# Clockworkmod Issues



## MrB206 (Nov 14, 2011)

I'm having the hardest time with CWM, backing up and restoring ROMs.

I've got 5.0.2.3 flashed, so I'll make that clear before going any further, since much of the issues with restoring on other phones was related to the version of cwm.

Here's the scenario... I was running CM7, so I booted into recovery, then created a backup. I flashed MIUI, then created a backup through the same method. Before I tried to restore, I wiped data/factory.

No matter what, I get the same error over and over: "error while formatting: /system"

The documentation and support for CWM is non-existent for noobs like me, but everything I've found online says wipe cache, restore and no problems. My guess is it's a 'bad' backup, because I was able to restore a cm7 backup one time... but I've tried 10 different backups, so a 10% success rate? That doesn't seem right and I'm tired of having to SBF whenever I want to change ROMs.

Any help would be appreciated.


----------



## kr3n (Jul 16, 2011)

Use Droid X (2nd Init) D2G clockwork doesn't work.

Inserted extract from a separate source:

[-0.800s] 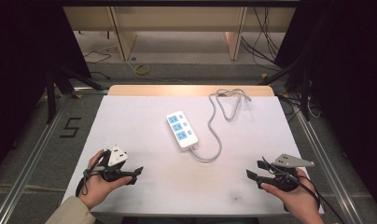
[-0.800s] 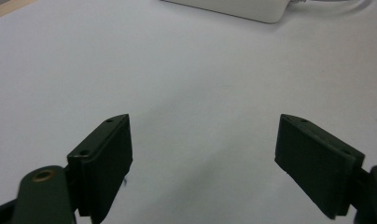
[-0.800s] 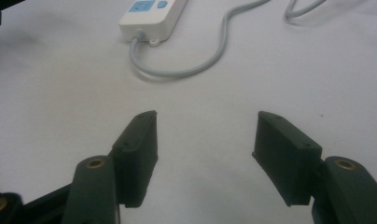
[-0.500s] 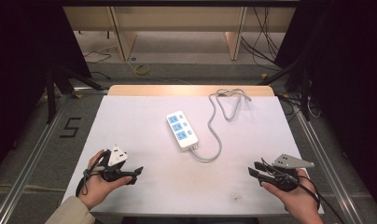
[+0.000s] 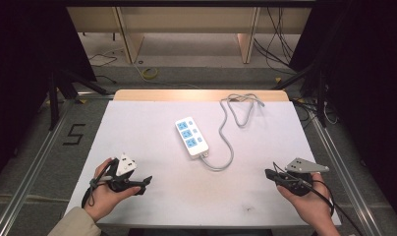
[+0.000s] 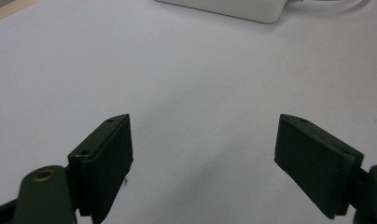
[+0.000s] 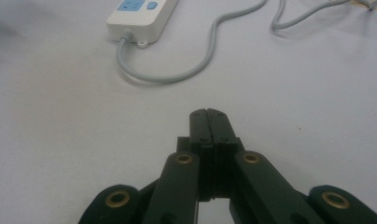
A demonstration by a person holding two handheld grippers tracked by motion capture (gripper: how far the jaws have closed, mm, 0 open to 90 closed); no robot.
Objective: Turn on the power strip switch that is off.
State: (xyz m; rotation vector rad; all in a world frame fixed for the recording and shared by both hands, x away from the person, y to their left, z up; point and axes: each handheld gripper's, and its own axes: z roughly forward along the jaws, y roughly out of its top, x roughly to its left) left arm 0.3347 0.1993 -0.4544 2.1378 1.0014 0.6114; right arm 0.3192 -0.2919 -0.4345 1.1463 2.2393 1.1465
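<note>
White power strip [image 5: 191,136] lies mid-desk [image 5: 137,123], cord looping right; both tools rest near the front edge, well apart from it. Left tool [image 6: 203,163]: jaws spread, empty. Right tool [image 7: 209,122]: jaws pressed together, empty. Likely pre-approach; next, reach the strip.

High view steeply down over table [image 5: 152,123]; both gripper views low, close, toward shared power strip [image 5: 191,136].
</note>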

You can't format and I think the backups are broken.


----------



## MrB206 (Nov 14, 2011)

You might want to post your question in the DX forum, mate. My question is about the Dg2. From what I've seen online, if you flash the most recent CWM for the DX, all the restore issues go away... that's not what I've experienced with the D2G, though.


----------



## kr3n (Jul 16, 2011)

No what I'm saying is have you tried using the Droid X (2nd init) Clockwork Recovery the D2G recovery doesn't work it won't format anything which basically breaks the entire recovery.

I'm not talking about the Droid X recovery either that one will definitely not work on a Droid 2 Global.


----------



## freddy0872 (Aug 8, 2011)

kr3n said:


> No what I'm saying is have you tried using the Droid X (2nd init) Clockwork Recovery the D2G recovery doesn't work it won't format anything which basically breaks the entire recovery.
> 
> I'm not talking about the Droid X recovery either that one will definitely not work on a Droid 2 Global.


I agree. I had the same issue and freaked the hell out when one of my backups wouldn't restore! Using the droid x 2nd init method in rom manager works perfectly! No problem at all after you do that!


----------



## MrB206 (Nov 14, 2011)

My apologies, I totally misunderstood.

Just flashed the 2nd-init and BAM! it works perfectly. Wow, that's a HUGE issue Koush needs to address, IMO. Thanks for the help mates!


----------



## Keifla96 (Aug 23, 2011)

Had the same issue as stated above, 13thAngel said to use the Droid X 2nd-init as it has been the fix for this.........HOWEVER its probably just me for some reason but the 2nd-init didnt seem to work for me, I'm still using just the *Droid X* (not the 2nd-init).......Been curious as to why this is but didnt care enough to ask since it works.


----------



## MrB206 (Nov 14, 2011)

That's weird. I've been using the DX (2nd init), since they recommended it and I haven't had an issue yet. I think you may find old recoveries won't work with the different can version; I deleted all my old backups, though one I kept worked fine.


----------